> _WHAT YOU NEED TO DO_
Copy out each line below that has the word "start" in it.

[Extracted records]

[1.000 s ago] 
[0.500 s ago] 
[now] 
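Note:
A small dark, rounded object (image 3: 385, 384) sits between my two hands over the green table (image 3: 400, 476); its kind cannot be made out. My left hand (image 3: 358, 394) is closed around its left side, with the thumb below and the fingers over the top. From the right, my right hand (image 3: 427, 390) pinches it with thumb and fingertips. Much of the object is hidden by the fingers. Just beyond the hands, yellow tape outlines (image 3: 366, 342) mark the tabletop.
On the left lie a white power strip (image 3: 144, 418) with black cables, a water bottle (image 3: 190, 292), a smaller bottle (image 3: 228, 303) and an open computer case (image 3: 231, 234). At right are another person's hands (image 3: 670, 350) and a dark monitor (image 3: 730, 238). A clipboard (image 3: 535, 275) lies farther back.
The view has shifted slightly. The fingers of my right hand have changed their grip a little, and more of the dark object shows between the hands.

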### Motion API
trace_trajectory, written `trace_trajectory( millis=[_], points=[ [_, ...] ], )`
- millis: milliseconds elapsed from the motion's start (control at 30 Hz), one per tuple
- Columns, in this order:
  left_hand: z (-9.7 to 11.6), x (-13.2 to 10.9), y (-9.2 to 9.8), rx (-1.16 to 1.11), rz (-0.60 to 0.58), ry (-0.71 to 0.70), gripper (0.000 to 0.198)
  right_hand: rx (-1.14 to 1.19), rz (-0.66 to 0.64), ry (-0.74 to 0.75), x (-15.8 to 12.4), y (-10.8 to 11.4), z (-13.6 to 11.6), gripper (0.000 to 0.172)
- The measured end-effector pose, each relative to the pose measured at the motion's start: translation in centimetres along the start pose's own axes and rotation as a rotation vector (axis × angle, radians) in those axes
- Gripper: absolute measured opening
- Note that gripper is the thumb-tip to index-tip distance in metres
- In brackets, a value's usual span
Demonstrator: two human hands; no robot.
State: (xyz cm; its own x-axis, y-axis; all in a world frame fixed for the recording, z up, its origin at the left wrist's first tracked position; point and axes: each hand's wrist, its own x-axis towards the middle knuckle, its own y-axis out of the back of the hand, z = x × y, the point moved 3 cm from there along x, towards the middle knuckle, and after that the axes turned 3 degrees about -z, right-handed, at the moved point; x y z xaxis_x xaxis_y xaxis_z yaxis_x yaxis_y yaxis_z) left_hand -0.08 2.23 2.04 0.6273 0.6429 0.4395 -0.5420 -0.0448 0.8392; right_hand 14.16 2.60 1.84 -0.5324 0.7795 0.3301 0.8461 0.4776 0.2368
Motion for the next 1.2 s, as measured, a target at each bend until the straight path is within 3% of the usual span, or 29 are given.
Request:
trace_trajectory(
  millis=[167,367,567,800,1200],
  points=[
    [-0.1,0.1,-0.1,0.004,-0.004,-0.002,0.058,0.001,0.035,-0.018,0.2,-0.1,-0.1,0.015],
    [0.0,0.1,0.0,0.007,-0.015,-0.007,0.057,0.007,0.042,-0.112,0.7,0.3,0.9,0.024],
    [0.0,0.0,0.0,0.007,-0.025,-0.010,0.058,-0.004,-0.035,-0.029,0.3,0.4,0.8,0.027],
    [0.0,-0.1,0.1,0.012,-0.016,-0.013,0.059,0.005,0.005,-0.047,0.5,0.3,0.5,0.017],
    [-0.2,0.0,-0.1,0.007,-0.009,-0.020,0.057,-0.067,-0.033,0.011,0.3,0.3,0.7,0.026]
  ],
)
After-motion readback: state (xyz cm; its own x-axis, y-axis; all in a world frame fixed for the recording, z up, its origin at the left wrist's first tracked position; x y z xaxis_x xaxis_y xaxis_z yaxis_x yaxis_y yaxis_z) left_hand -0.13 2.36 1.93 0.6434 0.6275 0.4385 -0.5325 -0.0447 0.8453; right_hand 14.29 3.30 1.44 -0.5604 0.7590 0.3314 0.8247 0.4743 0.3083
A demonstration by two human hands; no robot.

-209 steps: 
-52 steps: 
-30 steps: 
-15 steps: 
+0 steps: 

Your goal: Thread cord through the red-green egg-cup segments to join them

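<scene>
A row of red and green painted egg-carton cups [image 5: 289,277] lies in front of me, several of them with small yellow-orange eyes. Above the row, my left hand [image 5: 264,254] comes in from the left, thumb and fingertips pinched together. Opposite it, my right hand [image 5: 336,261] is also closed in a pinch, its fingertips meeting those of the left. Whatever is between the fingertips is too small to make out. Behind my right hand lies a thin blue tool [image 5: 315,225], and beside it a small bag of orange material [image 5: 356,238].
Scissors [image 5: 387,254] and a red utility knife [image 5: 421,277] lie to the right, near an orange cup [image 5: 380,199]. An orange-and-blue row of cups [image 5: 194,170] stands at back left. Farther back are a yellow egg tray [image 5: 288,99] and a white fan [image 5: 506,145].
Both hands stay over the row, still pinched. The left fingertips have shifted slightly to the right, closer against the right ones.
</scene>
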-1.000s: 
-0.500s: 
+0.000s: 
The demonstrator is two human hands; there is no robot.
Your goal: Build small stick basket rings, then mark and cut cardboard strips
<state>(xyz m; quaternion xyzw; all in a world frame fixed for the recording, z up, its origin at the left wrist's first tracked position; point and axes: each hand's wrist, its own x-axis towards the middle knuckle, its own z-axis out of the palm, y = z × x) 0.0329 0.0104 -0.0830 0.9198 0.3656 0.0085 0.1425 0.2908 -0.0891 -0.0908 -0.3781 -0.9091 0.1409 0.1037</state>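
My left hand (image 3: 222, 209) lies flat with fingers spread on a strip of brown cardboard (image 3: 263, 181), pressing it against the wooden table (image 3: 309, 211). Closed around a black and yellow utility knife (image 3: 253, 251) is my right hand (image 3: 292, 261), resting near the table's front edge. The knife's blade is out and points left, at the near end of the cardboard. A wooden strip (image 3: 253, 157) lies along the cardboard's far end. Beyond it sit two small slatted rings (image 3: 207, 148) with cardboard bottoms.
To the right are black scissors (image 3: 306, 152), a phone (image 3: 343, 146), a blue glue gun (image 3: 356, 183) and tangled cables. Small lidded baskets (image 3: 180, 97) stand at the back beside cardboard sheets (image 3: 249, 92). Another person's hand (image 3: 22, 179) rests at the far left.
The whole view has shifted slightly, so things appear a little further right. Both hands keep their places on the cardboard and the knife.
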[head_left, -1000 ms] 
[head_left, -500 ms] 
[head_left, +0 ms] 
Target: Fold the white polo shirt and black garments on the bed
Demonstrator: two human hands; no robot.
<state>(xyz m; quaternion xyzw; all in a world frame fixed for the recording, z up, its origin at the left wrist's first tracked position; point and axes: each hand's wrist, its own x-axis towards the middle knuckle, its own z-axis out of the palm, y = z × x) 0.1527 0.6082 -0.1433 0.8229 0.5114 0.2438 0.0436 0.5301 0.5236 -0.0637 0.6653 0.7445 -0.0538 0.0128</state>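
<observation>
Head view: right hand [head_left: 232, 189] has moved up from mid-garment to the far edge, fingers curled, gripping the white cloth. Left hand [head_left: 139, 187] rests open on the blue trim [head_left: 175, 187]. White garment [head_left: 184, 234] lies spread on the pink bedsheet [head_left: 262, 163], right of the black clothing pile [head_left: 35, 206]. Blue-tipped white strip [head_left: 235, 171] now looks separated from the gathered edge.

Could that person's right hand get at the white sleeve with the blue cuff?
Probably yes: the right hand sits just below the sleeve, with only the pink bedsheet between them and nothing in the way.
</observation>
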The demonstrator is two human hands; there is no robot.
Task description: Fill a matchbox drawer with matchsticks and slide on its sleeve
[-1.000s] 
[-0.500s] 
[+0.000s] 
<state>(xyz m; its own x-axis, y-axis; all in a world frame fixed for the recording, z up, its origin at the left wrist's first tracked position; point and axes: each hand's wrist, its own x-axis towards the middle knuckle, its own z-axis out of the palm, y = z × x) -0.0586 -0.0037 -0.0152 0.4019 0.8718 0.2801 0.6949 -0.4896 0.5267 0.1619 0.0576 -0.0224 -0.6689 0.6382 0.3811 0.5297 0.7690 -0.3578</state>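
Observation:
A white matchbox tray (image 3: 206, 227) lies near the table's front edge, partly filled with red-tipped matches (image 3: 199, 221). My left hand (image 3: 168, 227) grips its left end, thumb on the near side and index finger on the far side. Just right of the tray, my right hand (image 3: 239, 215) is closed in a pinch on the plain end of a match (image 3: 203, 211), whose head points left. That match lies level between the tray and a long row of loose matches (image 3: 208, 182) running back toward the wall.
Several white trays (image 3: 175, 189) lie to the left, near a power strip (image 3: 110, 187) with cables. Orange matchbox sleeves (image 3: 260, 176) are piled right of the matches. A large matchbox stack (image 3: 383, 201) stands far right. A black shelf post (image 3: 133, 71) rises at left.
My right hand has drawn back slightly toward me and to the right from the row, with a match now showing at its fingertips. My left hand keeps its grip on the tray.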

> _YOUR RESPONSE_
- millis: milliseconds elapsed from the motion's start (control at 30 Hz), one per tuple
- The measured end-effector pose, each relative to the pose measured at the motion's start: translation in centimetres along the start pose's own axes and rotation as a rotation vector (axis × angle, radians) in those axes

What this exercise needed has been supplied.